EXERCISE OBJECTIVE
Scan the records below, and wherever a line has the word "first", pull it out.

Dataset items
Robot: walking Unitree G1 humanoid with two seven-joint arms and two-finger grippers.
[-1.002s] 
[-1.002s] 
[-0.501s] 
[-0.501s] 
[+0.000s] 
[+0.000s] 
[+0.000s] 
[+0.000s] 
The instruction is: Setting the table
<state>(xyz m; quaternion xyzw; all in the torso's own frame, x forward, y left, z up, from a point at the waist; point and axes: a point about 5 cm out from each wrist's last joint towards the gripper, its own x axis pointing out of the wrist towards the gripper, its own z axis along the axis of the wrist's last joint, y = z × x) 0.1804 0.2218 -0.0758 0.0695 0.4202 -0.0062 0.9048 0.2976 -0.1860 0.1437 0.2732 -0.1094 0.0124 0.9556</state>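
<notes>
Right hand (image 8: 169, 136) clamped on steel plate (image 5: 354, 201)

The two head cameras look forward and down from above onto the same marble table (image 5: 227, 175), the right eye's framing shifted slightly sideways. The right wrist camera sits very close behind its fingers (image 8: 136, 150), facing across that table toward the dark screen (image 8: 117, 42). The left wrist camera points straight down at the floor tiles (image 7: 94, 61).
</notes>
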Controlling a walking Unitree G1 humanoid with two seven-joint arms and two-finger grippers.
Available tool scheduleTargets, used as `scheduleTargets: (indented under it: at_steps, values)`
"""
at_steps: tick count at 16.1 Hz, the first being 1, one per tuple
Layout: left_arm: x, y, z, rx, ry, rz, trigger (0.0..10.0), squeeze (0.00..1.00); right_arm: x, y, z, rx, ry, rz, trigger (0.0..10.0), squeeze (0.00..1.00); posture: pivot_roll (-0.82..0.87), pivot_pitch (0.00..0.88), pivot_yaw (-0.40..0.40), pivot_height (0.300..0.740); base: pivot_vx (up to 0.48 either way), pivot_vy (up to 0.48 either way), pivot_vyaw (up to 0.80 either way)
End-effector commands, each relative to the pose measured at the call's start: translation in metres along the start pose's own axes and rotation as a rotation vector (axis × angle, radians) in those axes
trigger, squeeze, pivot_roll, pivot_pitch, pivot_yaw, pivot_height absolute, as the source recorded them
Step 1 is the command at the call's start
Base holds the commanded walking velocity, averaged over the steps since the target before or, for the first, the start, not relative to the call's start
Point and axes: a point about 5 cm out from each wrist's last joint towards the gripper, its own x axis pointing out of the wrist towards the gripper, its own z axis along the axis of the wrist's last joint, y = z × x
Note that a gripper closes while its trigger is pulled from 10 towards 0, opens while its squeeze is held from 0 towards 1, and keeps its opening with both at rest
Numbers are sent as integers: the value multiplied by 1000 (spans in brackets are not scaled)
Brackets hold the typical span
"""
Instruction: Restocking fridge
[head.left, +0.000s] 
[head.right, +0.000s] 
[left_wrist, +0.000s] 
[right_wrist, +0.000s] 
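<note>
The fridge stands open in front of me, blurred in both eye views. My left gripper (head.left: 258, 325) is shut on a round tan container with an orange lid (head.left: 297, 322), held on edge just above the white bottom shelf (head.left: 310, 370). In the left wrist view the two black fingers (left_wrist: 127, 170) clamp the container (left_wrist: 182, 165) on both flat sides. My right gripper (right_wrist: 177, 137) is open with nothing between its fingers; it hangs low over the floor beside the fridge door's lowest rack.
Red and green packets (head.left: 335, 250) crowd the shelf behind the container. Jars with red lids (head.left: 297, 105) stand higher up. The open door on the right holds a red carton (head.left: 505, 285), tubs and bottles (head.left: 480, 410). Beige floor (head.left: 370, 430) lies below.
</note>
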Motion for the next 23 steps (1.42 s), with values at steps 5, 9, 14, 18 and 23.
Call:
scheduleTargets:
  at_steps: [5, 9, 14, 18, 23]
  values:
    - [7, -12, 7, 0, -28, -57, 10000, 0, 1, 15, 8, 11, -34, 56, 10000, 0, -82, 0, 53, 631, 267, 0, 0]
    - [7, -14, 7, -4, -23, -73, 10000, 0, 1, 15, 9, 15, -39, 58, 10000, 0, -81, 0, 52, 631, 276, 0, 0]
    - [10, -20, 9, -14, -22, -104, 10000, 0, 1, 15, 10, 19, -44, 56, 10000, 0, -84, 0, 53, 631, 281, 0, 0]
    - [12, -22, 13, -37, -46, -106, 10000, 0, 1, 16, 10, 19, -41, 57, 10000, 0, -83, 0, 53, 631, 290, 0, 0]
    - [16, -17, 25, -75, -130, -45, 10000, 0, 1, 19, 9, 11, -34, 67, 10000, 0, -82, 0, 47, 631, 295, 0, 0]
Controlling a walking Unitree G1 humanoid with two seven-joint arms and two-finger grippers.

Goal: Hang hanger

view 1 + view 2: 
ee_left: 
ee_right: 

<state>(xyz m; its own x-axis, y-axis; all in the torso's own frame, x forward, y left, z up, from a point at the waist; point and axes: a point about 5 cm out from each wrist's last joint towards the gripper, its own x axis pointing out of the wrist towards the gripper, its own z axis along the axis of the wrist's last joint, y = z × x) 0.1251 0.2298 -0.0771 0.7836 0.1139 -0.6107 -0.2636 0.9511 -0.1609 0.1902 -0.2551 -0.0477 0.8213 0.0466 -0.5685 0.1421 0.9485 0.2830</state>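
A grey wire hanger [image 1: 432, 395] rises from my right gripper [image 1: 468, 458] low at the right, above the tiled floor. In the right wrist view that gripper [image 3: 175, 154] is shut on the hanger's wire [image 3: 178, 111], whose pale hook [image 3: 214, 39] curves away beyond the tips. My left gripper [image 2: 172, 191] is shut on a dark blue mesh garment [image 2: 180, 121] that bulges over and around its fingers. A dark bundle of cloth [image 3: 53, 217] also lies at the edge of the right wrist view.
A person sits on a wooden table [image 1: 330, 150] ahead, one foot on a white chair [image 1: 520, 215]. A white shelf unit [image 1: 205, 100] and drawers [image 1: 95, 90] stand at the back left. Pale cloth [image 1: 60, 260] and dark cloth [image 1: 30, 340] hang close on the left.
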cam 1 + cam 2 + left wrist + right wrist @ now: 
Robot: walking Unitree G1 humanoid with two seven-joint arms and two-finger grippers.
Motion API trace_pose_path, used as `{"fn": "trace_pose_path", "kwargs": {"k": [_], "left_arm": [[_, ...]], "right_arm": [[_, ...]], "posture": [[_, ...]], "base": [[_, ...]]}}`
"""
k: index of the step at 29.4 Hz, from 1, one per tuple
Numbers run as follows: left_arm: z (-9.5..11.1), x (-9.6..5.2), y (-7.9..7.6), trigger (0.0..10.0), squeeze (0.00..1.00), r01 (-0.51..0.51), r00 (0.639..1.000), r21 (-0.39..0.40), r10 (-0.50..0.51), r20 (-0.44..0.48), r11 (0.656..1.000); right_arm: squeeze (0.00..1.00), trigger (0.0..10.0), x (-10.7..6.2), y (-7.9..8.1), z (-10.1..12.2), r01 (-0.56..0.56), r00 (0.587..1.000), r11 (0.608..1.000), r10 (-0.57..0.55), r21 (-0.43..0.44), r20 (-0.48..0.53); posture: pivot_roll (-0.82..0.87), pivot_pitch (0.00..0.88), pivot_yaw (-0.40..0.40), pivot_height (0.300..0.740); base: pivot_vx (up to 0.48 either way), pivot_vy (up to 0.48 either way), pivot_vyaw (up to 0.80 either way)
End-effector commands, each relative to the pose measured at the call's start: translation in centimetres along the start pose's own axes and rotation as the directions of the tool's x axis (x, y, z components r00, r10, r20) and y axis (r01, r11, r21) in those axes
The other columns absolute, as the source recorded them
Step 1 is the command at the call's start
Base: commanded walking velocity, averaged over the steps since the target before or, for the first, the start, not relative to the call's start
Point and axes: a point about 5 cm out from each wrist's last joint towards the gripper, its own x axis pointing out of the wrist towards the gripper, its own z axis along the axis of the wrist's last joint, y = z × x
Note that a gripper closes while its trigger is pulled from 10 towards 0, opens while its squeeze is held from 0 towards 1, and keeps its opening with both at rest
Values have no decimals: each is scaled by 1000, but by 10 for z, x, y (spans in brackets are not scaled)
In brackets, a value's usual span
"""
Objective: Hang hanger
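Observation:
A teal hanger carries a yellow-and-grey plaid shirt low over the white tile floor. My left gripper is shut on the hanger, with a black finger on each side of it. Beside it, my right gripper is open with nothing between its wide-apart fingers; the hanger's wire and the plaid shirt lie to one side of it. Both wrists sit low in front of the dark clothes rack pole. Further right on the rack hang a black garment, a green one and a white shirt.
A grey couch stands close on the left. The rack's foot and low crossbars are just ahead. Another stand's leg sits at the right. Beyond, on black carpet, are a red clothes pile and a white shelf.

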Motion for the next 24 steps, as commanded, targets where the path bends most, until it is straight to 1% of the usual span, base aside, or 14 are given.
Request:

EXPECTED ANSWER
at_steps: tick count at 16.1 Hz, the first being 1, one per tuple
Base holds the commanded walking velocity, averaged over the steps since the target before or, for the first, the start, not relative to the call's start
Base: commanded walking velocity, averaged over the steps since the target before or, for the first, the start, not relative to the call's start

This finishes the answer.